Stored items
Content starts

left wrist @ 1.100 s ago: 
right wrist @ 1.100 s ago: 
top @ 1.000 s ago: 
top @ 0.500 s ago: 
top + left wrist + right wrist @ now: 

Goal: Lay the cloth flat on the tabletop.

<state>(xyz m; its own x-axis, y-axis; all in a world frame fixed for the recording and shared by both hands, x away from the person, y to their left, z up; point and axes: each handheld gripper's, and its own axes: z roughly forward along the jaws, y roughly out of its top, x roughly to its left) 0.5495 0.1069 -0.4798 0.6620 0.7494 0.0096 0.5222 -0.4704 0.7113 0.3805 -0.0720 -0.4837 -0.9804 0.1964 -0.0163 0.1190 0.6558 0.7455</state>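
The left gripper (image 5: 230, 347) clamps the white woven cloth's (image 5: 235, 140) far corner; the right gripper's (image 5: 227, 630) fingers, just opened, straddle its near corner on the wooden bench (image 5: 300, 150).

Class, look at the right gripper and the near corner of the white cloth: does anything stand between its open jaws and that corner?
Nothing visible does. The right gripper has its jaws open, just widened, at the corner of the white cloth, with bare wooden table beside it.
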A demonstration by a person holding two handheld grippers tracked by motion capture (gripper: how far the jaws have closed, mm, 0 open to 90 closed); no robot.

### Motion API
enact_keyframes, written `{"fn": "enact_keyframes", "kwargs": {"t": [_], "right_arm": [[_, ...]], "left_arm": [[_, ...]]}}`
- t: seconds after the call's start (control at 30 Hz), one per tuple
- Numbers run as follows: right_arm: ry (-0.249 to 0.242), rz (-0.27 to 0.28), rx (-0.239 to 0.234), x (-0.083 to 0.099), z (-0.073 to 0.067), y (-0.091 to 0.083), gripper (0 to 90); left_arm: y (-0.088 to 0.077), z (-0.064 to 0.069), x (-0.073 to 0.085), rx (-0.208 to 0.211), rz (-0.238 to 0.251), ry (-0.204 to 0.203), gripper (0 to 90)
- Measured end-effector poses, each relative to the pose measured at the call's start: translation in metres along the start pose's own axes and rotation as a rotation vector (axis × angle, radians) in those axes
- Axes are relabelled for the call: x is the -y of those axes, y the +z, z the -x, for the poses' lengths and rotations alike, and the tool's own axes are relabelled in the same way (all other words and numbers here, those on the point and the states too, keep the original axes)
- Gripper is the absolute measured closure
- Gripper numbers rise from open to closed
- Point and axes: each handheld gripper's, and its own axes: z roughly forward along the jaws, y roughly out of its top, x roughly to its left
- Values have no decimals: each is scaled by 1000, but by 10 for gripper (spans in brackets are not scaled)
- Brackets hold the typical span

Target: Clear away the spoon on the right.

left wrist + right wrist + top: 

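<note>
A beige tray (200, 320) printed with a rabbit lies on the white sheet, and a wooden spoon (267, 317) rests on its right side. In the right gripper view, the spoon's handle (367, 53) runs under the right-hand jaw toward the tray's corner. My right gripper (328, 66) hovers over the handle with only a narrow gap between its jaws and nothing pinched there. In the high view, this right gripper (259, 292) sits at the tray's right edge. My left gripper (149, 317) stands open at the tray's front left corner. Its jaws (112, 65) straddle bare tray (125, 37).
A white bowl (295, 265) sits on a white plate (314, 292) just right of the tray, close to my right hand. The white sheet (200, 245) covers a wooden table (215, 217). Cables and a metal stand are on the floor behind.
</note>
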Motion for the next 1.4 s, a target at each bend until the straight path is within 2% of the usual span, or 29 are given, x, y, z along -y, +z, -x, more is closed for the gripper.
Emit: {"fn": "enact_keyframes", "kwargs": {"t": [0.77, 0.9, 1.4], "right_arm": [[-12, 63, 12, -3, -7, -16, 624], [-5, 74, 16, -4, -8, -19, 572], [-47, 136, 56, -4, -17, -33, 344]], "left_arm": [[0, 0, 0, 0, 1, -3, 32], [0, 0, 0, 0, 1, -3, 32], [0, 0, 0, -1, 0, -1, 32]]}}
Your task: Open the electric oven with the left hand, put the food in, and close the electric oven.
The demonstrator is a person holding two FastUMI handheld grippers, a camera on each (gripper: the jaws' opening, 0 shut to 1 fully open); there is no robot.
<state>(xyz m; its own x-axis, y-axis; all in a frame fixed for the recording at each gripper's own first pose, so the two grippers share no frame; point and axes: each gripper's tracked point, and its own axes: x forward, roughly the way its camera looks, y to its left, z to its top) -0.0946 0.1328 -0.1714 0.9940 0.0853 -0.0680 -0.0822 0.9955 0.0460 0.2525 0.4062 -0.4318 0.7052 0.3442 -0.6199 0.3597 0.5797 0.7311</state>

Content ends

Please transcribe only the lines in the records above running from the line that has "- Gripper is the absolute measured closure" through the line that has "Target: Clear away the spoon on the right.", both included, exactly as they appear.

• Output:
- Gripper is the absolute measured closure
- Gripper numbers rise from open to closed
- Point and axes: each handheld gripper's, and its own axes: z roughly forward along the jaws, y roughly out of its top, x roughly to its left
- Values have no decimals: each is scaled by 1000, but by 10 for gripper (spans in brackets are not scaled)
- Brackets hold the typical span

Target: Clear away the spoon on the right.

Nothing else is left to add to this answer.